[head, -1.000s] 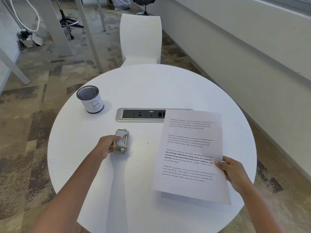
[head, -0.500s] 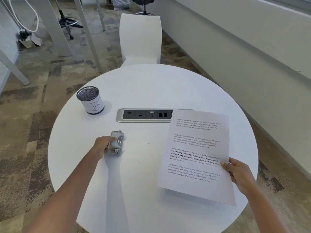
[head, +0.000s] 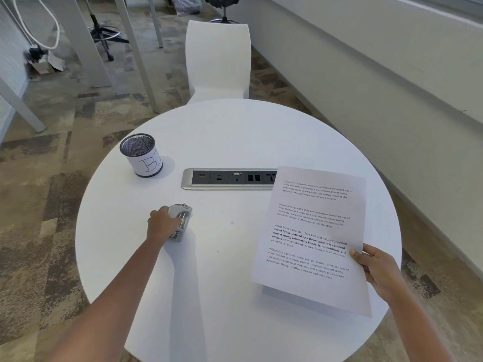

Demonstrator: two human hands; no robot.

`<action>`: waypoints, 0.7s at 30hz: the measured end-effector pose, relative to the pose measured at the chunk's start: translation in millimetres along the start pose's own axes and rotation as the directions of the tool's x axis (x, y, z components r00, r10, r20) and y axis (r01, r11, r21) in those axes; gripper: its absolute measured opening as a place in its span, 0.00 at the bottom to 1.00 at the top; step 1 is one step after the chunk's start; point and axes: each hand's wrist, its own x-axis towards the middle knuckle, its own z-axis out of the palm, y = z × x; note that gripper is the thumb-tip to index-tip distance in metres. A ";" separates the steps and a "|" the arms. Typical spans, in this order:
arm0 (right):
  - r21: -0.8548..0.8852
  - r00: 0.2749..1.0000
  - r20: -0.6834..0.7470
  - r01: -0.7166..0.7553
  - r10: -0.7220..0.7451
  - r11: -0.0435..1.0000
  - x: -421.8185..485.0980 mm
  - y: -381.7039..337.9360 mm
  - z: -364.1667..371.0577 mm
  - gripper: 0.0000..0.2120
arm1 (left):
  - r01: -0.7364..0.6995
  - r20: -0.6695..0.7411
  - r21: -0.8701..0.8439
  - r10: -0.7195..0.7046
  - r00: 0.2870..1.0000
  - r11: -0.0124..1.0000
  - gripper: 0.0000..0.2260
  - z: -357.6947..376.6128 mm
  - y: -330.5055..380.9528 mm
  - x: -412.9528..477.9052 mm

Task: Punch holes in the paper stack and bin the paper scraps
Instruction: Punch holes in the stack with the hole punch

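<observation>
Left hand [head: 162,226] wrapped around small grey metal hole punch [head: 180,221] on round white table [head: 235,131]. Right hand [head: 377,269] pinching right edge of printed white paper stack [head: 313,239], near end lifted off tabletop. Beyond left hand, black mesh cup labelled "B" [head: 142,155]; between hands, farther out, silver socket strip [head: 230,178].

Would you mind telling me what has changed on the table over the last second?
The left hand has dragged the hole punch leftward, gripping it throughout. The right hand has shifted the paper stack slightly right, uncovering more of the socket panel. The mesh cup stayed put.
</observation>
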 end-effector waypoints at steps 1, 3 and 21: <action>-0.002 1.000 -0.002 0.000 0.000 1.000 0.3 0.1 -0.7 0.09 | -0.010 -0.001 0.007 0.010 1.000 1.000 0.15 0.8 0.3 0.5; -0.009 1.000 -0.008 0.001 -0.001 1.000 0.2 -0.3 -2.2 0.09 | -0.021 0.008 0.015 0.021 1.000 1.000 0.15 1.1 0.8 0.4; -0.022 0.997 -0.071 -0.041 0.040 0.999 3.1 3.1 -28.8 0.11 | -0.417 -0.331 0.091 0.423 0.844 0.904 0.18 29.5 40.1 -46.8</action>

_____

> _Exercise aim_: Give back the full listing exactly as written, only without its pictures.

> _Output for this exercise_:
[head, -1.000s] 
[head, -0.500s] 
[head, +0.000s] 

Demonstrator: two human hands; no robot.

`<action>`: waypoints, 0.7s at 30hz: the measured end-effector pose, relative to the pose measured at the chunk's start: translation in millimetres along the start pose's own axes and rotation as the directions of the tool's x axis (x, y, z components r00, r10, r20) and y axis (r01, r11, r21) in those axes; gripper: its absolute measured opening as a place in its span, 0.00 at the bottom to 1.00 at the top; step 1 is one step after the chunk's start; point and axes: each hand's wrist, its own x-axis towards the middle knuckle, its own z-axis out of the palm, y = z × x; note that gripper is the thumb-tip to index-tip distance in metres. A ";" separates the steps and a "|" the arms. Typical spans, in this order:
arm0 (right):
  - r21: -0.8548..0.8852
  - r00: 0.2749..1.0000
  - r20: -0.6834..0.7470
  - r01: -0.7166..0.7553
  - r10: -0.7220..0.7451
  - r11: -0.0435..1.0000
  - x: -421.8185..485.0980 mm
  - y: -381.7039..337.9360 mm
  - z: -364.1667..371.0577 mm
  - gripper: 0.0000..0.2120
arm1 (left):
  - r01: -0.7364..0.6995
  - r20: -0.6695..0.7411
  - r21: -0.8701..0.8439
  - r10: -0.7195..0.7046
  - r00: 0.2870..1.0000
  - r11: -0.0124..1.0000
  - gripper: 0.0000..0.2260
  - z: -357.6947..376.6128 mm
  - y: -330.5055..380.9528 mm
  - x: -412.9528..477.9052 mm

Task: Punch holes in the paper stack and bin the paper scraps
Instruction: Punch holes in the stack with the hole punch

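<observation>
Left hand [head: 162,226] wrapped around small grey metal hole punch [head: 180,221] on round white table [head: 235,131]. Right hand [head: 377,269] pinching right edge of printed white paper stack [head: 313,239], near end lifted off tabletop. Beyond left hand, black mesh cup labelled "B" [head: 142,155]; between hands, farther out, silver socket strip [head: 230,178].

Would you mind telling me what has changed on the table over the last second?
The left hand has dragged the hole punch leftward, gripping it throughout. The right hand has shifted the paper stack slightly right, uncovering more of the socket panel. The mesh cup stayed put.
</observation>
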 end-effector waypoints at steps 1, 3 and 21: <action>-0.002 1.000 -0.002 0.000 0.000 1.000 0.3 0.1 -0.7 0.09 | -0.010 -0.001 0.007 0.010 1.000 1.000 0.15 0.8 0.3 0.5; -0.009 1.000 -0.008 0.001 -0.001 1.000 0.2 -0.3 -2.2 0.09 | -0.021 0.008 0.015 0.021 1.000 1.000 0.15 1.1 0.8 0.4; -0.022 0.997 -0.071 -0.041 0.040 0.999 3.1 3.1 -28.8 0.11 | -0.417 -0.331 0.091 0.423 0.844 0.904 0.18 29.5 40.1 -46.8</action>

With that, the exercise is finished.